■ WHAT YOU WILL DO:
Your answer should repeat the listing in full, with no line missing or altered.

▶

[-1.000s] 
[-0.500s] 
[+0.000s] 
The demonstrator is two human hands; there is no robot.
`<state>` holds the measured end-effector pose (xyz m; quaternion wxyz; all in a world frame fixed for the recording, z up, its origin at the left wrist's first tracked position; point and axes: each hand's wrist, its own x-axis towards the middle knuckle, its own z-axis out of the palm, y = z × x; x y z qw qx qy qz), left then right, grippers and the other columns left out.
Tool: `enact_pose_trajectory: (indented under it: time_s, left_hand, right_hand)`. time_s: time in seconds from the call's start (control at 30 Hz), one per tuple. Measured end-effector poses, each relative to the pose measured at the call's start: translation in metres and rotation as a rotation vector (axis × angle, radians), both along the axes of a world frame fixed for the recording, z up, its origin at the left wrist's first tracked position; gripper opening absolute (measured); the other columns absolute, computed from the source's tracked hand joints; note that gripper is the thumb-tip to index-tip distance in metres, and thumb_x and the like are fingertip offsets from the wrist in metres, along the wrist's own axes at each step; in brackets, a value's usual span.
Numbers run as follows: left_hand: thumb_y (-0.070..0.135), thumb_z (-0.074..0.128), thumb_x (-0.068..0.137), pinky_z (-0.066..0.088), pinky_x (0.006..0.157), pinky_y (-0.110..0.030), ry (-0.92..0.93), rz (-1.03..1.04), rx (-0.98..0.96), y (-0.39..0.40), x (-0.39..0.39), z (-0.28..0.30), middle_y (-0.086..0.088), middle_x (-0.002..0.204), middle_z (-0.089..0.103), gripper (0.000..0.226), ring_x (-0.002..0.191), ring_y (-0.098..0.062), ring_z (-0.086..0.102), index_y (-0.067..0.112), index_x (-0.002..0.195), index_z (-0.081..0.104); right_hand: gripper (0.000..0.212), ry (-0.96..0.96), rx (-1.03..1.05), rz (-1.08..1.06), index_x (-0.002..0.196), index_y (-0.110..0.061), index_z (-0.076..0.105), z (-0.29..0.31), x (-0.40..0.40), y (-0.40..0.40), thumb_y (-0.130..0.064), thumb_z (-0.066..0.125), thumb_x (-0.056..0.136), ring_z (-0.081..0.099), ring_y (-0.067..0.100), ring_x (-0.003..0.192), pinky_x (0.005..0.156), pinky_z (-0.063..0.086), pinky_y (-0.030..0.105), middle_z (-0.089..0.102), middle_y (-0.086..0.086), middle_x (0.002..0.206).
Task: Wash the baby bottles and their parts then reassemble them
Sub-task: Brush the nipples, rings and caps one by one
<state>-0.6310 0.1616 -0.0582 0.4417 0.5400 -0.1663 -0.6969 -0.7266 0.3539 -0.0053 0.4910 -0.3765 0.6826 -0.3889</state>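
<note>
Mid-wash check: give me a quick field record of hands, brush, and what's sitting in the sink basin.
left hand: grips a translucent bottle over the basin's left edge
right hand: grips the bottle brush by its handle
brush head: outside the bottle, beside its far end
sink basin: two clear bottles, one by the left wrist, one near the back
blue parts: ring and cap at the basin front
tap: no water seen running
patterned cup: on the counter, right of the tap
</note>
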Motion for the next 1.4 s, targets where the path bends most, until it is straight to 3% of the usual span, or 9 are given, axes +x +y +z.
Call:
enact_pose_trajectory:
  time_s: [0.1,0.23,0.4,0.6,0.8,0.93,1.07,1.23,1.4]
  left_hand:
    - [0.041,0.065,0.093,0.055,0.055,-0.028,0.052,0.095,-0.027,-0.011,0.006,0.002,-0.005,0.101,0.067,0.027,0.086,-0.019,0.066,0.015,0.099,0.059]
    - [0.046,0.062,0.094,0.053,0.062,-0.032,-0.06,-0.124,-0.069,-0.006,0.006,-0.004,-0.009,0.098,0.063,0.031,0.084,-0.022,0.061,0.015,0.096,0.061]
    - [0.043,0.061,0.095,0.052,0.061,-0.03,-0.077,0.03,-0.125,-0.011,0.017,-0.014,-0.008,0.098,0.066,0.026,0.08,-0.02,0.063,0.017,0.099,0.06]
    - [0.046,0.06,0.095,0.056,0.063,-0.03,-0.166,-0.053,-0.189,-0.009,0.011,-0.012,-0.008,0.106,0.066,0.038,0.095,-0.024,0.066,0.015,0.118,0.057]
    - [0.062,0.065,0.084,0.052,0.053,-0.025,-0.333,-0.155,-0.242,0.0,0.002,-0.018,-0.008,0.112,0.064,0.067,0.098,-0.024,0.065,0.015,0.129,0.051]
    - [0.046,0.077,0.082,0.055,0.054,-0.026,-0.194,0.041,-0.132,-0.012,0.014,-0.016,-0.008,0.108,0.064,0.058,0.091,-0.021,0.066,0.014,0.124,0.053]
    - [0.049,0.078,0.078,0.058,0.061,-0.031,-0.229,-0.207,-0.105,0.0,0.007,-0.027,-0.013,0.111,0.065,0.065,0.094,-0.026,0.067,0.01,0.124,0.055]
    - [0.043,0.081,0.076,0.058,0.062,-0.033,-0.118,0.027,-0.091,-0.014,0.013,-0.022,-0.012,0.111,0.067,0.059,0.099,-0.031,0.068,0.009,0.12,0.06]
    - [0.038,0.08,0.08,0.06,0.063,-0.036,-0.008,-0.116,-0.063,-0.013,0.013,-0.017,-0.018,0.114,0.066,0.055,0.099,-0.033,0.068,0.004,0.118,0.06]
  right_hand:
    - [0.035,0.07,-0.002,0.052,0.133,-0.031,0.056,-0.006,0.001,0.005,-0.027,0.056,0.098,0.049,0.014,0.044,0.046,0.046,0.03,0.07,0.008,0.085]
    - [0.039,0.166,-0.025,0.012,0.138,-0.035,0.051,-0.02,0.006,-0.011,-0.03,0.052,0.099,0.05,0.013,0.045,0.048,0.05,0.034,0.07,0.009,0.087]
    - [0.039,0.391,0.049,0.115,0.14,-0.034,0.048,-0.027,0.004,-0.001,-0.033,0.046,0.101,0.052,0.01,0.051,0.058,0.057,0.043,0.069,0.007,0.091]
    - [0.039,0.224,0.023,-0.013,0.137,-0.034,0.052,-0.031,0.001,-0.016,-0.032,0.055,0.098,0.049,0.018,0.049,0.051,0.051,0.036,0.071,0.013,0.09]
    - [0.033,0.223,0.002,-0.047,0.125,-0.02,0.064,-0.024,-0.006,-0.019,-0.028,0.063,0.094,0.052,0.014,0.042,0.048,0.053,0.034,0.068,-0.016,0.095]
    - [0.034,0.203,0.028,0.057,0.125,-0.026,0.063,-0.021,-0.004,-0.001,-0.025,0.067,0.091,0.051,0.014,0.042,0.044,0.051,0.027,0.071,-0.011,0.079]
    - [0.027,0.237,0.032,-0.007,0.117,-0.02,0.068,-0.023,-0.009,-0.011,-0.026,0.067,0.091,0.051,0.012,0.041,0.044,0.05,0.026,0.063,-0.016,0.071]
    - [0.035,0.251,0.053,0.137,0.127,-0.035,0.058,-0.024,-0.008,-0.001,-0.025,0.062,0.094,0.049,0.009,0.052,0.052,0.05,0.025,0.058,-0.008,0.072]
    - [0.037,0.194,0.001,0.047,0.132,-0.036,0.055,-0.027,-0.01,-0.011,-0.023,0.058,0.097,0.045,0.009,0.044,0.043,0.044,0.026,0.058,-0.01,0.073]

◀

■ OUTPUT:
[-1.000s] 
[-0.500s] 
[+0.000s] 
The demonstrator is two human hands; there is no robot.
`<state>` holds the measured end-effector pose (xyz m; quaternion wxyz; all in a world frame fixed for the recording, z up, its origin at the left wrist's first tracked position; point and axes: each hand's wrist, its own x-axis towards the middle knuckle, its own z-axis out of the palm, y = z × x; x y z qw qx qy qz), left then right, grippers and the other columns left out.
Tool: `enact_pose_trajectory: (indented under it: time_s, left_hand, right_hand)`. time_s: time in seconds from the call's start (control at 30 Hz), one per tuple. Measured end-effector poses, each relative to the pose measured at the call's start: translation in metres and rotation as a rotation vector (axis × angle, radians), both along the axes of a world frame fixed for the recording, z up, its origin at the left wrist's first tracked position; gripper opening absolute (measured); the other columns absolute, computed from the source's tracked hand joints; note that gripper is the thumb-tip to index-tip distance in metres, and thumb_x and the like are fingertip offsets from the wrist in metres, along the wrist's own axes at each step; in brackets, a value's usual span.
Numbers run as follows: left_hand: thumb_y (-0.070..0.135), thumb_z (-0.074..0.128), thumb_x (-0.068..0.137), pinky_z (-0.066..0.088), pinky_x (0.006..0.157), pinky_y (-0.110..0.030), ry (-0.92..0.93), rz (-1.03..1.04), rx (-0.98..0.96), y (-0.39..0.40), x (-0.39..0.39), z (-0.28..0.30), middle_y (-0.086..0.088), middle_x (-0.002..0.204), middle_z (-0.089..0.103), gripper (0.000..0.226), ring_x (-0.002..0.191), ring_y (-0.098..0.062), ring_z (-0.086..0.102), index_y (-0.067..0.112), index_x (-0.002..0.195), index_z (-0.081..0.104); right_hand: gripper (0.000..0.212), ry (-0.96..0.96), rx (-1.03..1.05), rz (-1.08..1.06), index_x (-0.002..0.196), index_y (-0.110..0.061), index_z (-0.076..0.105), z (-0.29..0.31), x (-0.40..0.40), y (-0.40..0.40), thumb_y (-0.130..0.064), thumb_z (-0.066..0.125), thumb_x (-0.056..0.136), ring_z (-0.081..0.099), ring_y (-0.067..0.100), ring_x (-0.003..0.192), pinky_x (0.005..0.156), pinky_z (-0.063..0.086), pinky_y (-0.030..0.105), middle_z (-0.089..0.102), middle_y (-0.086..0.086), middle_x (0.002..0.206).
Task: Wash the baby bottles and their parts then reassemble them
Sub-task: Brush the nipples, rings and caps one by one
<state>-0.6310 0.1616 -0.0582 0.4417 0.5400 -0.1663 -0.6969 -0.7266 0.3539 -0.0053 0.4910 -0.3765 0.6826 -0.3889</state>
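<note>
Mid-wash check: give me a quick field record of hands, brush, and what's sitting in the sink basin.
left hand: grips a translucent bottle over the basin's left edge
right hand: grips the bottle brush by its handle
brush head: outside the bottle, beside its far end
sink basin: two clear bottles, one by the left wrist, one near the back
blue parts: ring and cap at the basin front
tap: no water seen running
patterned cup: on the counter, right of the tap
</note>
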Motion for the next 1.4 s, targets where the path bends most, until it is straight to 3% of the usual span, or 9 are given, axes +x +y +z.
Call:
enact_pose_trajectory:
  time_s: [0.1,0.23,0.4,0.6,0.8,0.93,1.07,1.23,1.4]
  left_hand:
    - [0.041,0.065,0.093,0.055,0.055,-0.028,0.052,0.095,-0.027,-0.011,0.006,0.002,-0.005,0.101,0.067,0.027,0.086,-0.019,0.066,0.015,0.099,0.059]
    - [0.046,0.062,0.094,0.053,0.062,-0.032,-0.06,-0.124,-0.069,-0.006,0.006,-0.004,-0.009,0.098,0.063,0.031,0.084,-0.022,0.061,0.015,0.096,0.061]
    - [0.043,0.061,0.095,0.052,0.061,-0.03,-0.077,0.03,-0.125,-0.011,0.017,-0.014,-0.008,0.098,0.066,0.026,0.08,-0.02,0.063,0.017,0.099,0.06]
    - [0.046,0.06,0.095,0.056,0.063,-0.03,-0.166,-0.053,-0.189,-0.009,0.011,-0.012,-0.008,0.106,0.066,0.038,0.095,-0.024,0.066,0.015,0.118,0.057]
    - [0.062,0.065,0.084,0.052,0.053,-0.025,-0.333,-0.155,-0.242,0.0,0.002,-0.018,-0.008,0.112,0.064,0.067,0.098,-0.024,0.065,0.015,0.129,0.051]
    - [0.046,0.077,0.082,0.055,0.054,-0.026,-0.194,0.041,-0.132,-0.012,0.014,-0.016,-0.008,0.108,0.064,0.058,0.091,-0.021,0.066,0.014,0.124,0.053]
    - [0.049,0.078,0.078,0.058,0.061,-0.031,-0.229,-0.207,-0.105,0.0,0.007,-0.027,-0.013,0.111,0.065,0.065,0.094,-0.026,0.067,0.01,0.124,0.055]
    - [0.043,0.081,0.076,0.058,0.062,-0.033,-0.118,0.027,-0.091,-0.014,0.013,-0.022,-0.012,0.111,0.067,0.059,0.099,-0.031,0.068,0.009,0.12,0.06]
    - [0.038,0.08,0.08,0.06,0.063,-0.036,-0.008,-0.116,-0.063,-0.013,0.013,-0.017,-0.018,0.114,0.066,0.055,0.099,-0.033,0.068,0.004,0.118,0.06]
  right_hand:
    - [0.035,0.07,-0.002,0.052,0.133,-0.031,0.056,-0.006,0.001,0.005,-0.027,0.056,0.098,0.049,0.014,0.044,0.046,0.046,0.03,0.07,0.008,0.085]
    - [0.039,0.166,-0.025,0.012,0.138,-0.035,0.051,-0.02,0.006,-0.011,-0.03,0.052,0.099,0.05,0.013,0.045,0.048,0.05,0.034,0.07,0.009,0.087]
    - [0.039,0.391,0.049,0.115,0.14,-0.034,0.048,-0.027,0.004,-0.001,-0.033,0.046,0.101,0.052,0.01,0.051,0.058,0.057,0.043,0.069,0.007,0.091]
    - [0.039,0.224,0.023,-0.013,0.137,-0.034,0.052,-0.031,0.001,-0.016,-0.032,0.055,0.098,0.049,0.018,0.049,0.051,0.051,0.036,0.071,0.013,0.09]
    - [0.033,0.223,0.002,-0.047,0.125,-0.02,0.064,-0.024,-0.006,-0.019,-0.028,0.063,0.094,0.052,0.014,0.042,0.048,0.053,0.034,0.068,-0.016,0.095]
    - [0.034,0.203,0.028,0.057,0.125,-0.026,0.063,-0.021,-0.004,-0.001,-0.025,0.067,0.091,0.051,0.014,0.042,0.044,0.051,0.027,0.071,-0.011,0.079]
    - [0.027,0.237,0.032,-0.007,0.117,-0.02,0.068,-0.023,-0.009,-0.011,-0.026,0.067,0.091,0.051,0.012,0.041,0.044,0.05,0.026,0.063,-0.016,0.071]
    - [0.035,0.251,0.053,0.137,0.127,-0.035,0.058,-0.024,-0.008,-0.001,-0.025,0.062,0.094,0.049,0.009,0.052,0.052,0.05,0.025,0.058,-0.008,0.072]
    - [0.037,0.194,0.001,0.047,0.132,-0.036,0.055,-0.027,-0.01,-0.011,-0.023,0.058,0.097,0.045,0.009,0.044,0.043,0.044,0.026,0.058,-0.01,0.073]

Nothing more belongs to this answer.